On Airbase Hardening

Conventional wisdom might say that airbase hardening was demonstrated to be foolhardy in the 1991 Gulf War. USAF precision guided weapons demolished Saddam’s hardened aircraft shelters. But is it really still so foolhardy? Let’s set aside a convenient mountain to hide your planes under, and think about the traditional Hardened Aircraft Shelter: a small hangar covered with a good deal of reinforced concrete and other armoring materials.

Let’s also suppose, of course, that we’re in an operating environment where the question has some merit. That is, we’re in an area where there are reasonably proximate threats. The mental calculus is different in the middle of Nebraska or Siberia than for most parts of Western Europe. Fortunately, that is where Borgundy is.

We know that with sufficient application of firepower, any target can be destroyed. Emphasis on the word application–only hits count. This is where the precision comes in. Precision guidance kits have massively increased the hit probability. If we can see it, we can hit it. And if we can hit it, we can kill it. And aircraft shelters, hardened or not, are pretty easy to spot.

The Iraqi experience in 1991 bears this out. Shelters didn’t last. The Iraqis were unable (or unwilling) to contest the coalition airstrikes, so coalition airpower hit targets at will. Tougher shelters might have taken multiple hits, but precision guided munitions made this easy.

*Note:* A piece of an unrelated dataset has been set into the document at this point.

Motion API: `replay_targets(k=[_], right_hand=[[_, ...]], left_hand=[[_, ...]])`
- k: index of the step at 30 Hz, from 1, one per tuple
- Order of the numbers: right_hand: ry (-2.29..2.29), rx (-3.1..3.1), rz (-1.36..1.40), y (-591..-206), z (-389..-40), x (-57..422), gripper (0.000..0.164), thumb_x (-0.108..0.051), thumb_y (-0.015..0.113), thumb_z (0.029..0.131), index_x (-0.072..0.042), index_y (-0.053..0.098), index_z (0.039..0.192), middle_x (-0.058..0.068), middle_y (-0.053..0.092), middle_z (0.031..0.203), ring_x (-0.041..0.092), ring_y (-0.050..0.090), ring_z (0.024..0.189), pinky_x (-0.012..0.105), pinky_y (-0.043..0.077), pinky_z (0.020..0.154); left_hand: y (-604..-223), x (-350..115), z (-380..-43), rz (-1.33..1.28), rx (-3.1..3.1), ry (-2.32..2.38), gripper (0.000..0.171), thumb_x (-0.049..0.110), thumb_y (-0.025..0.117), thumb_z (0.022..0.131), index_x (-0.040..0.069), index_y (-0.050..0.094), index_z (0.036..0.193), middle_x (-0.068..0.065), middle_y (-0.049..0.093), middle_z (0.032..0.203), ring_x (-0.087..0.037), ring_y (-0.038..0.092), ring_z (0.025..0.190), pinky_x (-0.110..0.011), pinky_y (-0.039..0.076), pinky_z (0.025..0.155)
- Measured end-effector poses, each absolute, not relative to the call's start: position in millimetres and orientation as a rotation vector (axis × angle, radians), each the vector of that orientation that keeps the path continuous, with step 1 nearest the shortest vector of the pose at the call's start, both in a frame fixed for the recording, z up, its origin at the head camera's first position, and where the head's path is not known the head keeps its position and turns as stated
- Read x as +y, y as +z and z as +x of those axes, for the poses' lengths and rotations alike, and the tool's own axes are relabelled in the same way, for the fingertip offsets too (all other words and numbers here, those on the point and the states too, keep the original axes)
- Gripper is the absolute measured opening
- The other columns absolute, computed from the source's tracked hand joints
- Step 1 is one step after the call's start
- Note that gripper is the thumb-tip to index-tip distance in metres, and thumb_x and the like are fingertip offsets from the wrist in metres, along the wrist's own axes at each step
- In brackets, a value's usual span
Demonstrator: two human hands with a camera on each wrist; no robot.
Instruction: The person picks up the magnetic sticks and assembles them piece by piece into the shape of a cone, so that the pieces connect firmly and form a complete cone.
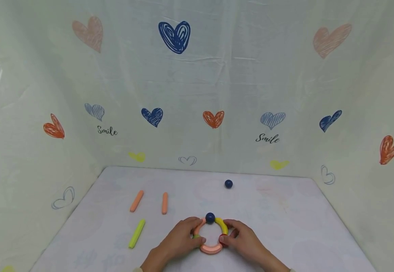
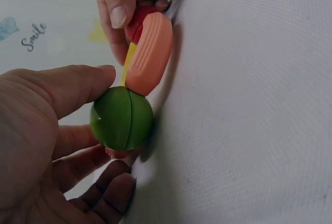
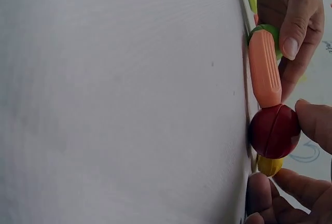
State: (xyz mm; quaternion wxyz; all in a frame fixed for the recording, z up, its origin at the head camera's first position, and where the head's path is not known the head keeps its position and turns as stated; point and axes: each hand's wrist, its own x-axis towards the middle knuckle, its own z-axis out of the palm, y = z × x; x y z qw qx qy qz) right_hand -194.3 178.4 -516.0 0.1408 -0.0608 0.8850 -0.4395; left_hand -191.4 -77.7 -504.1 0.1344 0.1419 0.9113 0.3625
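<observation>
On the table lies a toy ring of curved rods and balls. A dark blue ball [image 1: 210, 218] sits at its far side, a yellow curved rod [image 1: 222, 224] at the right and a salmon curved rod [image 1: 211, 249] nearest me. My left hand [image 1: 181, 237] pinches the ring's left side, thumb on the green ball [image 2: 122, 119] and fingers around the orange curved rod behind it. With my right hand [image 1: 246, 241] I hold the other side, thumb against the red ball [image 3: 275, 131] and fingers at the yellow rod. Fingers partly hide both sides.
Two straight orange rods [image 1: 137, 201] and a lime rod [image 1: 137, 234] lie to the left on the white table [image 1: 302, 226]. Another dark blue ball [image 1: 228, 184] rests near the back edge. A white curtain [image 1: 197, 83] with printed hearts surrounds the table's back and sides.
</observation>
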Motion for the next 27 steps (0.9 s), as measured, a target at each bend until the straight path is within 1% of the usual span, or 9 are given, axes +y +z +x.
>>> replay_targets(k=[4,9,15,18,20,22,25,27], right_hand=[[-1.268,2.56,-0.179,-516,-194,177,0.068,-0.041,0.083,0.09,-0.002,0.062,0.142,0.001,0.06,0.096,0.018,0.054,0.08,0.025,0.039,0.06],[-1.274,2.543,-0.197,-519,-194,178,0.067,-0.041,0.083,0.09,-0.005,0.063,0.142,0.001,0.06,0.092,0.019,0.053,0.081,0.026,0.038,0.061],[-1.299,2.523,-0.162,-521,-192,179,0.067,-0.039,0.084,0.089,-0.007,0.063,0.143,0.002,0.06,0.092,0.02,0.052,0.081,0.026,0.037,0.061],[-1.315,2.522,-0.146,-521,-190,179,0.069,-0.04,0.085,0.088,-0.006,0.062,0.143,0.002,0.062,0.095,0.02,0.053,0.083,0.026,0.038,0.062],[-1.33,2.526,-0.143,-520,-188,179,0.07,-0.04,0.085,0.088,-0.005,0.062,0.143,0.002,0.063,0.102,0.019,0.054,0.085,0.026,0.04,0.064],[-1.339,2.534,-0.15,-520,-186,179,0.07,-0.04,0.086,0.087,-0.005,0.062,0.142,0.002,0.063,0.108,0.019,0.054,0.088,0.026,0.041,0.066],[-1.338,2.546,-0.206,-518,-184,181,0.065,-0.037,0.087,0.086,-0.007,0.064,0.138,0.001,0.062,0.11,0.019,0.054,0.091,0.025,0.043,0.07],[-1.328,2.548,-0.267,-517,-183,183,0.058,-0.033,0.088,0.086,-0.009,0.066,0.134,0.001,0.062,0.11,0.019,0.054,0.095,0.024,0.044,0.074]], left_hand=[[-504,-79,-192,0.411,2.652,1.041,0.067,0.043,0.079,0.092,0.009,0.062,0.147,-0.009,0.06,0.148,-0.035,0.055,0.138,-0.06,0.043,0.114],[-503,-79,-193,0.43,2.649,1.037,0.066,0.042,0.079,0.092,0.008,0.062,0.146,-0.01,0.06,0.149,-0.036,0.054,0.139,-0.06,0.043,0.114],[-504,-78,-194,0.428,2.646,1.002,0.067,0.042,0.08,0.091,0.009,0.062,0.146,-0.011,0.06,0.149,-0.036,0.054,0.14,-0.06,0.042,0.115],[-505,-78,-192,0.442,2.663,0.996,0.068,0.041,0.081,0.09,0.008,0.063,0.146,-0.011,0.061,0.147,-0.035,0.055,0.138,-0.059,0.043,0.114],[-506,-78,-191,0.454,2.677,0.997,0.068,0.041,0.083,0.088,0.009,0.064,0.144,-0.009,0.063,0.143,-0.031,0.059,0.133,-0.056,0.046,0.113],[-508,-78,-190,0.469,2.688,1.006,0.066,0.04,0.085,0.087,0.01,0.066,0.142,-0.005,0.064,0.137,-0.023,0.061,0.121,-0.049,0.051,0.107],[-510,-80,-188,0.453,2.672,1.041,0.053,0.037,0.087,0.085,0.014,0.07,0.131,0.001,0.061,0.126,-0.013,0.058,0.103,-0.038,0.054,0.094],[-510,-82,-186,0.426,2.65,1.068,0.043,0.034,0.088,0.085,0.019,0.071,0.121,0.004,0.059,0.123,-0.011,0.054,0.097,-0.034,0.054,0.087]])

All of this is true. But note that the bombs used in Desert Storm were big. 2,000-5,000 lbs big. And the coalition air forces were able to operate with impunity. Suppose we have a more aggressive, competitive air force, and a more useful air defense system. In other words, suppose a peer opponent. Unless your ‘peer’ is the United States, your opponent will not have a near-limitless supply of precision guided munitions.

You will not be able to harden your shelters against everything, of course, but you can harden them against a strike or two from 1,000 lbs class penetrator warheads. Why 1,000 lbs? Because those bombs are easy to carry in quantity on tactical fighters, and that’s the size warhead you can fit on a Tomahawk cruise missile. And the Tomahawk is widely emulated. That’s a pretty standard size for a large cruise missile. Long range, 1,000 lbs warhead. Smaller cruise missiles have tend to have significantly shorter range and similar warhead sizes.

Cruise missiles are cheap, accurate, and effective. They’re hard to stop, being significantly smaller than a fighter aircraft and flying low and fast. And if they are downed by a high-end air defense system, there are now POWs or friendly casualties to see on the evening news.

So the goal is to remove some low-risk, low cost means of attacking your hard targets. Force them to increase missile count and bombs, meaning more sorties.

Now all I need is some cost estimates for a bunch of bunkers.